**What you should do:**
Write every line below out again exactly, images omitted.
★ ★ ★ ★ ★ ★ ★
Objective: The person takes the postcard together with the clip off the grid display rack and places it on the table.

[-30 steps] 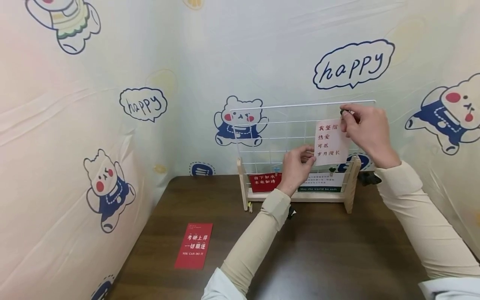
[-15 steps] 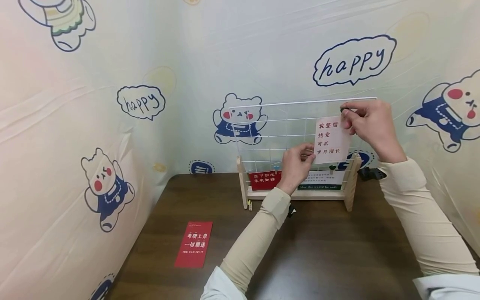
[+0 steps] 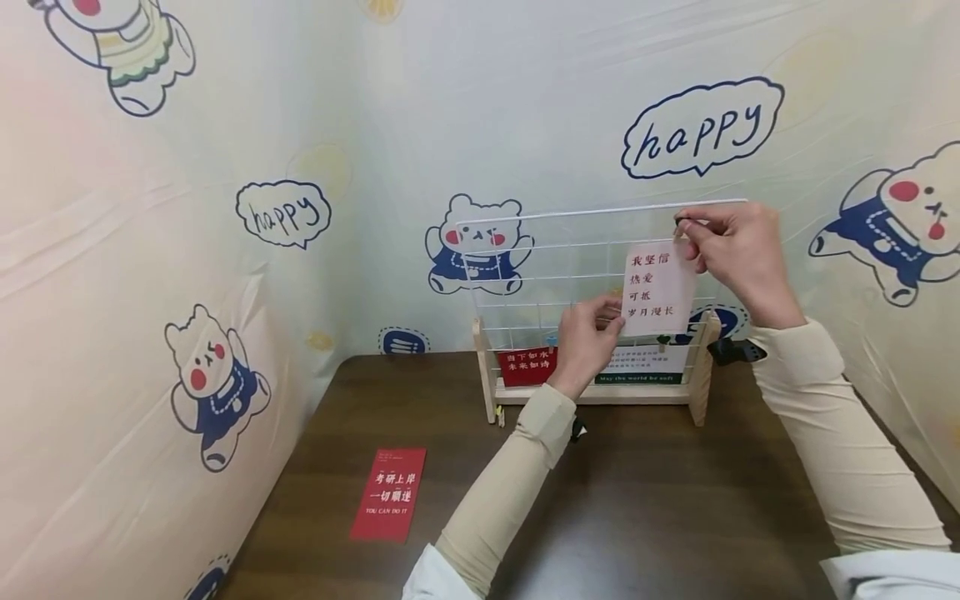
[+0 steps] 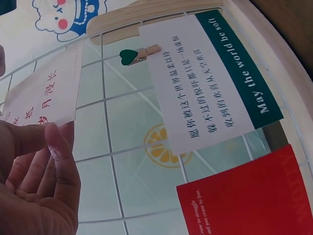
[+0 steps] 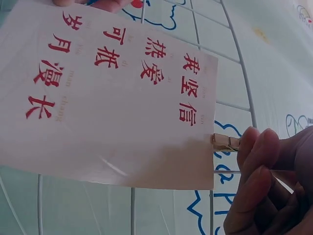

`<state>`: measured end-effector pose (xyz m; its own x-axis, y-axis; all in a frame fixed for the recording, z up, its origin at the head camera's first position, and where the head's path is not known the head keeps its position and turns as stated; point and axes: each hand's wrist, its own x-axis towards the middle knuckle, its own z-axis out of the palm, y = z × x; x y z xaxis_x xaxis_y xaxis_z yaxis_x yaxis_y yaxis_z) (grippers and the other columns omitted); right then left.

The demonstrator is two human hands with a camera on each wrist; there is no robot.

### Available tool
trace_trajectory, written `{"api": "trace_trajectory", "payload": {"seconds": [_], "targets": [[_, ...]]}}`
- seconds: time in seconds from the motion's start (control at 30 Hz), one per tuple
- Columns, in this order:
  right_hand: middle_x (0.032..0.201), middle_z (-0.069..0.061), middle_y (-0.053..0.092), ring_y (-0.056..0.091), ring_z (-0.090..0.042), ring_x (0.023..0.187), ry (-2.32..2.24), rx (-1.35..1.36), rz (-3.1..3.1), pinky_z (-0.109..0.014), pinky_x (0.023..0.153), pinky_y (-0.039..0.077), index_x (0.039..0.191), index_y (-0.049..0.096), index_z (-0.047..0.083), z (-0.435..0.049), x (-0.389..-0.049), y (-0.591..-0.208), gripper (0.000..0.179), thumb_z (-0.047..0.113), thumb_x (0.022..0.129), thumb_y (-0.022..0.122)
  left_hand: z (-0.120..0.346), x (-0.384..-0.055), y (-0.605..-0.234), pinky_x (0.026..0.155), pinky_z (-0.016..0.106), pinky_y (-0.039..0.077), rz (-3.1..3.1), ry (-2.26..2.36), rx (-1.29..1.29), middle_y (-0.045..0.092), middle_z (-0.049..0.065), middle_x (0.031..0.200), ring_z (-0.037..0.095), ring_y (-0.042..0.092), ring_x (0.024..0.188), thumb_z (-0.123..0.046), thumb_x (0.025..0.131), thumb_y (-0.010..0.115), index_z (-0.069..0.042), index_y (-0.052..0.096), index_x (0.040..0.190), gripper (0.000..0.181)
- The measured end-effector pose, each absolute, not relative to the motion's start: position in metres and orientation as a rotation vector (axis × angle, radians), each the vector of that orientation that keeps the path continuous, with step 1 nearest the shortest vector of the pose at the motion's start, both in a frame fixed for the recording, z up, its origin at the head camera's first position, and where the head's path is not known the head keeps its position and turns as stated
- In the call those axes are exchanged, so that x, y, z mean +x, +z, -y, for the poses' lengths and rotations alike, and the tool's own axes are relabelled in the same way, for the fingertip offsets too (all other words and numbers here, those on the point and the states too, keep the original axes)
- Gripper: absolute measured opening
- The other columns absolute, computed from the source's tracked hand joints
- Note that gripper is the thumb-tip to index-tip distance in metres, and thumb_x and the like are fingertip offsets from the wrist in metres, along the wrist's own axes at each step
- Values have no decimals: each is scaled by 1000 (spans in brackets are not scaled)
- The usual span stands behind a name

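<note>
A white card [image 3: 654, 292] with red Chinese characters is held up against the white wire grid [image 3: 600, 212]. My left hand [image 3: 588, 340] pinches its lower left edge, thumb in front, as the left wrist view shows. My right hand [image 3: 738, 260] pinches a small wooden clothespin [image 5: 226, 142] at the card's top edge. Whether the clothespin grips both card and wire cannot be made out. Lower on the grid are a red card [image 3: 525, 367] and a white-and-green card [image 4: 210, 73]. A clothespin with a green heart [image 4: 129, 57] sits on the latter.
The grid stands in a wooden base [image 3: 637, 395] on the dark table [image 3: 637, 508]. Another red card [image 3: 388, 496] lies flat at the left. A small yellow clothespin [image 3: 500, 415] is by the base's left foot. A dark object [image 3: 735, 352] shows behind the right foot.
Both hands stay almost in place on the card and clothespin. The view shifts slightly; no object is visibly let go or taken up.
</note>
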<state>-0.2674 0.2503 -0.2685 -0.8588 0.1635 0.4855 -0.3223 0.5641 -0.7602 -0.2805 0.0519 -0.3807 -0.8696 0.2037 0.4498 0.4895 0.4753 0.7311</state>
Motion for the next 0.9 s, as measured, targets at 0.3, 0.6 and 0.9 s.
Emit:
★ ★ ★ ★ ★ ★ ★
**Expected answer:**
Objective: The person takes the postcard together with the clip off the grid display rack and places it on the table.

[-30 steps] 
[-15 steps] 
[+0 steps] 
[+0 steps] 
[+0 steps] 

`<state>`: measured end-effector pose (xyz m; its own x-axis, y-axis; all in a frame fixed for the recording, z up, its origin at the head camera's first position, and where the head's path is not known the head keeps its position and turns as stated; point and axes: each hand's wrist, its own x-axis towards the middle knuckle, its own z-axis out of the palm, y = z × x; x y z xaxis_x xaxis_y xaxis_z yaxis_x yaxis_y yaxis_z) (grippers and the other columns omitted); right then left.

The demonstrator is two human hands with a camera on each wrist; there is no robot.

### Available tool
trace_trajectory, written `{"api": "trace_trajectory", "payload": {"seconds": [_], "targets": [[_, ...]]}}`
- seconds: time in seconds from the motion's start (control at 30 Hz), one per tuple
- Columns, in this order:
  right_hand: middle_x (0.032..0.201), middle_z (-0.069..0.061), middle_y (-0.053..0.092), ring_y (-0.056..0.091), ring_z (-0.090..0.042), ring_x (0.023..0.187), ry (-2.32..2.24), rx (-1.35..1.36), rz (-3.1..3.1), pinky_z (-0.109..0.014), pinky_x (0.023..0.153), pinky_y (-0.039..0.077), index_x (0.039..0.191), index_y (-0.049..0.096), index_z (-0.047..0.083), z (-0.435..0.049), x (-0.389..-0.049), y (-0.591..-0.208), gripper (0.000..0.179), thumb_z (-0.047..0.113), thumb_x (0.022..0.129), thumb_y (-0.022..0.122)
  left_hand: z (-0.120..0.346), x (-0.384..-0.055), y (-0.605..-0.234), pinky_x (0.026..0.155), pinky_z (-0.016..0.106), pinky_y (-0.039..0.077), rz (-3.1..3.1), ry (-2.26..2.36), rx (-1.29..1.29), middle_y (-0.045..0.092), middle_z (-0.049..0.065), middle_x (0.031..0.200), ring_z (-0.037..0.095), ring_y (-0.042..0.092), ring_x (0.024..0.188), thumb_z (-0.123..0.046), thumb_x (0.025..0.131), thumb_y (-0.010..0.115), index_z (-0.069..0.042), index_y (-0.052..0.096), index_x (0.040..0.190), gripper (0.000..0.181)
- The measured end-effector pose, each absolute, not relative to the motion's start: position in metres and orientation as a rotation vector (axis × angle, radians), each the vector of that orientation that keeps the path continuous, with step 1 nearest the shortest vector of the pose at the motion's start, both in a frame fixed for the recording, z up, its origin at the head camera's first position, and where the head's path is not known the head keeps its position and turns as stated
- In the call those axes are exchanged, so that x, y, z mean +x, +z, -y, for the poses' lengths and rotations alike, and the tool's own axes are relabelled in the same way, for the fingertip offsets too (all other words and numbers here, those on the point and the states too, keep the original axes)
- Gripper: absolute measured opening
- The other columns absolute, computed from the source's tracked hand joints
- Note that gripper is the thumb-tip to index-tip distance in metres, and thumb_x and the like are fingertip offsets from the wrist in metres, along the wrist's own axes at each step
- Values have no decimals: each is scaled by 1000 (spans in brackets are not scaled)
- The usual span stands behind a name

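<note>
A white card [image 3: 654, 292] with red Chinese characters is held up against the white wire grid [image 3: 600, 212]. My left hand [image 3: 588, 340] pinches its lower left edge, thumb in front, as the left wrist view shows. My right hand [image 3: 738, 260] pinches a small wooden clothespin [image 5: 226, 142] at the card's top edge. Whether the clothespin grips both card and wire cannot be made out. Lower on the grid are a red card [image 3: 525, 367] and a white-and-green card [image 4: 210, 73]. A clothespin with a green heart [image 4: 129, 57] sits on the latter.
The grid stands in a wooden base [image 3: 637, 395] on the dark table [image 3: 637, 508]. Another red card [image 3: 388, 496] lies flat at the left. A small yellow clothespin [image 3: 500, 415] is by the base's left foot. A dark object [image 3: 735, 352] shows behind the right foot.
Both hands stay almost in place on the card and clothespin. The view shifts slightly; no object is visibly let go or taken up.
</note>
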<state>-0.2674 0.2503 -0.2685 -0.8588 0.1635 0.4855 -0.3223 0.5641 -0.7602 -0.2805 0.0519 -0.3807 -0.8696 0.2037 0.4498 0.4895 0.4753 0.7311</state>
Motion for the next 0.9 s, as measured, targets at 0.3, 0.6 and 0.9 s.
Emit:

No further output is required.